Video CD output booming in China
Who is on the cutting edge of consumer electronics today? It's not the Japanese, the Americans or the Europeans. It's the mainland Chinese, and they are taking the video compact disc (VCD) market by storm.
Using the most up-to-date digital video decoding chips available today, the bulk of which are made by C-Cube Microsystems, Chinese manufacturers are turning out and selling VCD Players faster than anyone in the world.
Cheaper than laser disc players, more reliable than video cassette recorders and capable of playing audio CDs as well, VCD players have in just nine months became the fifth most desired consumer product behind washing machines, according to one survey in China.
'The market led us here,' Alex Daly, vice-president of marketing for C-Cube, said in Beijing.

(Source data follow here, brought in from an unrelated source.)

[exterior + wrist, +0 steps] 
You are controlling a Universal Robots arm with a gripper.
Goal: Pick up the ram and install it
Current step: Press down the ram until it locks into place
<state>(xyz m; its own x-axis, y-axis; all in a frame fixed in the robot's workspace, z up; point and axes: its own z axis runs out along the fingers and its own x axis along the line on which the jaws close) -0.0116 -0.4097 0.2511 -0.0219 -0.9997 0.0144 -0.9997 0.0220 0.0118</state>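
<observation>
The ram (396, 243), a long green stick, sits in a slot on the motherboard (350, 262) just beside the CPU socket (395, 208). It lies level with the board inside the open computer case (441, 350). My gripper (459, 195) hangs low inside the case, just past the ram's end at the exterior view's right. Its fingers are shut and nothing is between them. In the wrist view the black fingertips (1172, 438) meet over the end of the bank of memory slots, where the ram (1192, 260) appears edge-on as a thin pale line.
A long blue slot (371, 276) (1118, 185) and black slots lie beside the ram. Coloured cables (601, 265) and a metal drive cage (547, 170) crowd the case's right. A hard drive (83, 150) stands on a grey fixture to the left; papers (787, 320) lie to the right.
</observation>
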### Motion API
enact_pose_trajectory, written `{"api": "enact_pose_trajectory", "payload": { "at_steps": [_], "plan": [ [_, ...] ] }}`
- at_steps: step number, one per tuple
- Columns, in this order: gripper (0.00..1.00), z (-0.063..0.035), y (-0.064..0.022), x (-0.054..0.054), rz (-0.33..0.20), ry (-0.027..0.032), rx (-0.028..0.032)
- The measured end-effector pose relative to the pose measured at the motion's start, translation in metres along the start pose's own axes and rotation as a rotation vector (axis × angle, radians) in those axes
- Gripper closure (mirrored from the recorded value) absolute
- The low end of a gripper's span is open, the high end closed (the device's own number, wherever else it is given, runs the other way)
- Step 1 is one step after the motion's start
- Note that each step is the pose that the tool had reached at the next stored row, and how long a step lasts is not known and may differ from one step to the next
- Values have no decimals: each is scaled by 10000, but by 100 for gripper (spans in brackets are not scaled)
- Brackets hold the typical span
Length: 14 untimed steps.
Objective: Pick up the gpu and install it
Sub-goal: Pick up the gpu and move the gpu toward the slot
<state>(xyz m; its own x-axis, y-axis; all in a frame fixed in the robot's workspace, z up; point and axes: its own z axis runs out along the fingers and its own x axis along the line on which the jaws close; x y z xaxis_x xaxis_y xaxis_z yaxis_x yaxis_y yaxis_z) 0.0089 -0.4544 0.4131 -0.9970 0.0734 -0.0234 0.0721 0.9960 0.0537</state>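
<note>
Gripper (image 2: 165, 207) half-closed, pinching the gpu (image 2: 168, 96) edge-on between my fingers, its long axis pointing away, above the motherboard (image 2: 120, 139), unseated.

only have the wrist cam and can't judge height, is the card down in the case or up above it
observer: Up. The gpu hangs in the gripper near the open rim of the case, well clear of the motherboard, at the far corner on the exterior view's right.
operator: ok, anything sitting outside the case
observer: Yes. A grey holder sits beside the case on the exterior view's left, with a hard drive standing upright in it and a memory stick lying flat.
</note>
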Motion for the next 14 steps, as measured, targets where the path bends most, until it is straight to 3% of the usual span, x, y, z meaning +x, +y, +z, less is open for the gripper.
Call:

'We think the Chinese can benefit the most from this technology. Digital levels the playing field. It allows manufacturers without traditional analog research and development to enter the market and make a very high quality product.' Mr Daly said that well over 50 per cent of the 2.5 million VCD players manufactured with C-Cube chips between last summer and the end of March 1996 were sold in China.
Founded in 1988, C-Cube marketed the world's first MPEG (Moving Pictures Experts Group) standard video decoder chips in 1991, bringing digital video capability to consumer electronic players.
In October 1993, C-Cube came out with the first highly integrated MPEG video encoders, making the delivery of digital video on low bandwidth media practical for the first time.